Every day at Cincinnati Children’s, hundreds of children visit our campuses to receive investigational medications, emerging therapies, new diagnostic tests, behavioral interventions, and other innovative forms of care.
At any given time, we have more than 50 clinical trials actively enrolling participants to learn more about childhood development, disease risk and more.

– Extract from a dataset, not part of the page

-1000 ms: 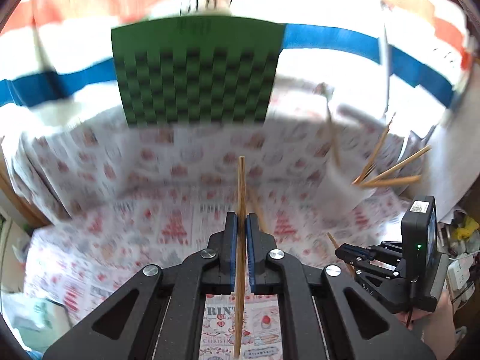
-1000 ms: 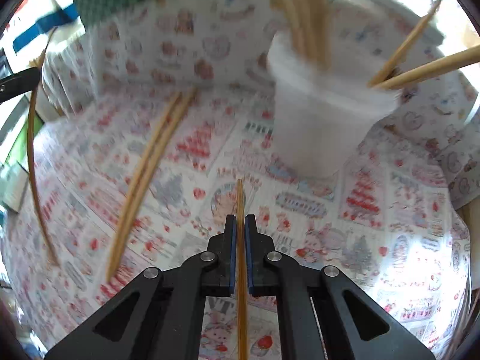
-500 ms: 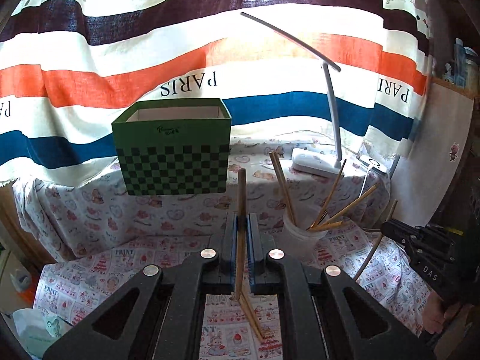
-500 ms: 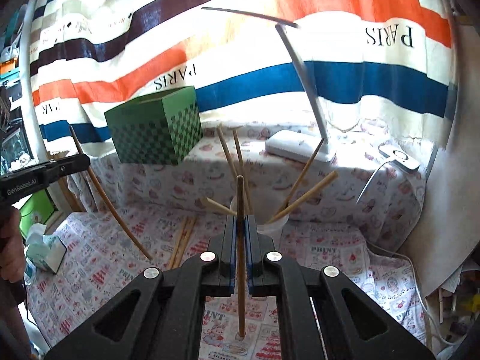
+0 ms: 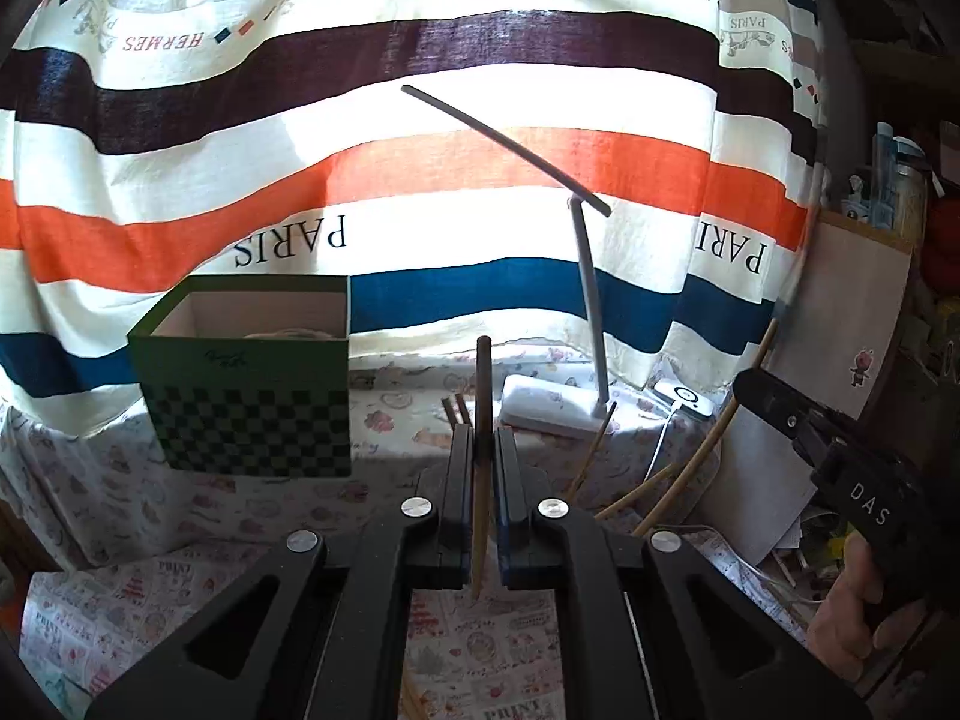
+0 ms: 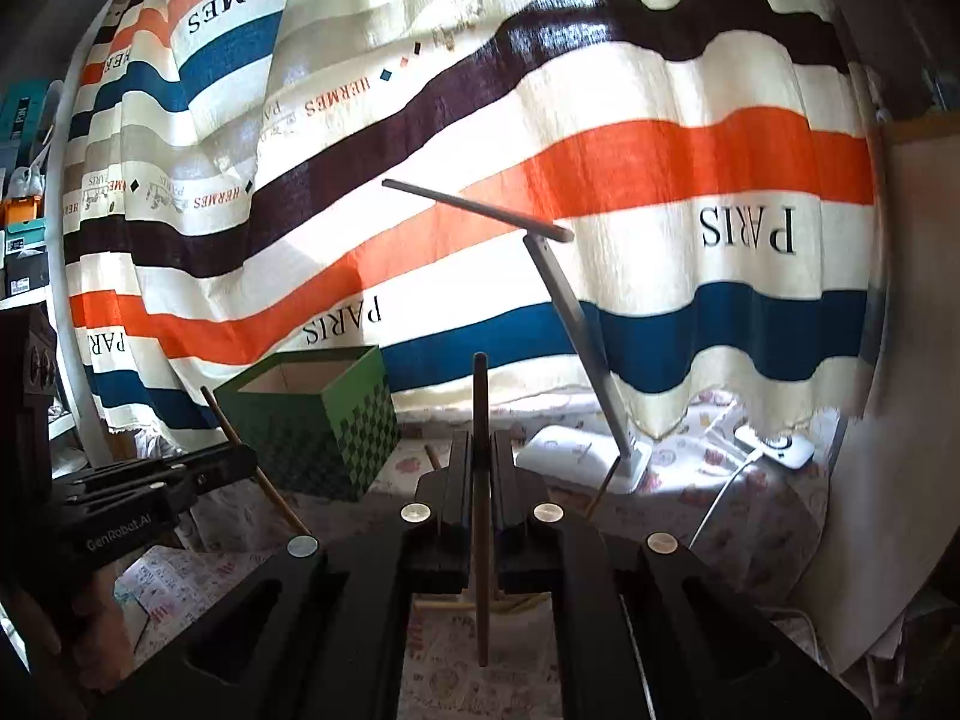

Helping our research faculty conduct clinical research takes a team of more than 30 people working in the Office for Clinical and Translational Research (OCTR). The office provides assistance for all types of studies with investigators determining the level of support they need.
Working with industry
The OCTR offers specialized experience in supporting complex industry clinical trials, including participant and sponsor interactions, data collection, and regulatory activities.
For example, Cincinnati Children’s has been a strategic partner in Pfizer’s Investigator Networks, Site Partnerships, and Infrastructure for Research Excellence (INSPIRE) network for several years. We also collaborate with the Institute for Advanced Clinical Trials for Children (I-ACT), which receives FDA support for their mission to ensure quality pediatric clinical trials.
Ongoing support for trials
“The OCTR team and the excellence of pediatric investigators on our faculty attracted I-ACT leadership to choose Cincinnati Children’s as a network site,” says our I-ACT site champion Scott Powers, PhD. “A key goal of I-ACT is to streamline and increase the efficiency of clinical trial start-up, so the data that the OCTR team generates about this process will be critical to our improvement science mission.”
Once a clinical trial begins, the OCTR’s clinical research coordinators and research nurses work closely with the staff in the Schubert Research Clinic (SRC), which was launched as part of our recently built Clinical Sciences Pavilion. The SRC consolidates a number of clinical research activities, including 28 exam rooms, an imaging center and a metabolic kitchen.
“The OCTR staff brings a high level of clinical research implementation and understanding of SRC processes for all the studies that they conduct here. This allows for successful study visits and creates a cohesive study team,” says Becca Harper, Director of the Schubert Research Clinic.
One-stop for families
Neurology expert Steve Wu, MD, Director of the Dystonia Clinic, recently worked with the OCTR on an investigational drug study to evaluate a potential treatment for ataxia telangiectasia.
“The OCTR’s support was crucial, especially for study coordination and regulatory services,” Wu says. “This was a complex study. In addition to the OCTR and SRC, we relied on support from multiple other divisions.”
During a day-long visit, patients could be seen by neurologists, behavioral scientists, RNs, and cardio-perfusion staff. Microbiologists, the Investigational Pharmacy and other lab personnel also were involved.
And yet, the patient and family stay in one place during their visits.
“The OCTR and SRC helped bring everything to them,” Wu says.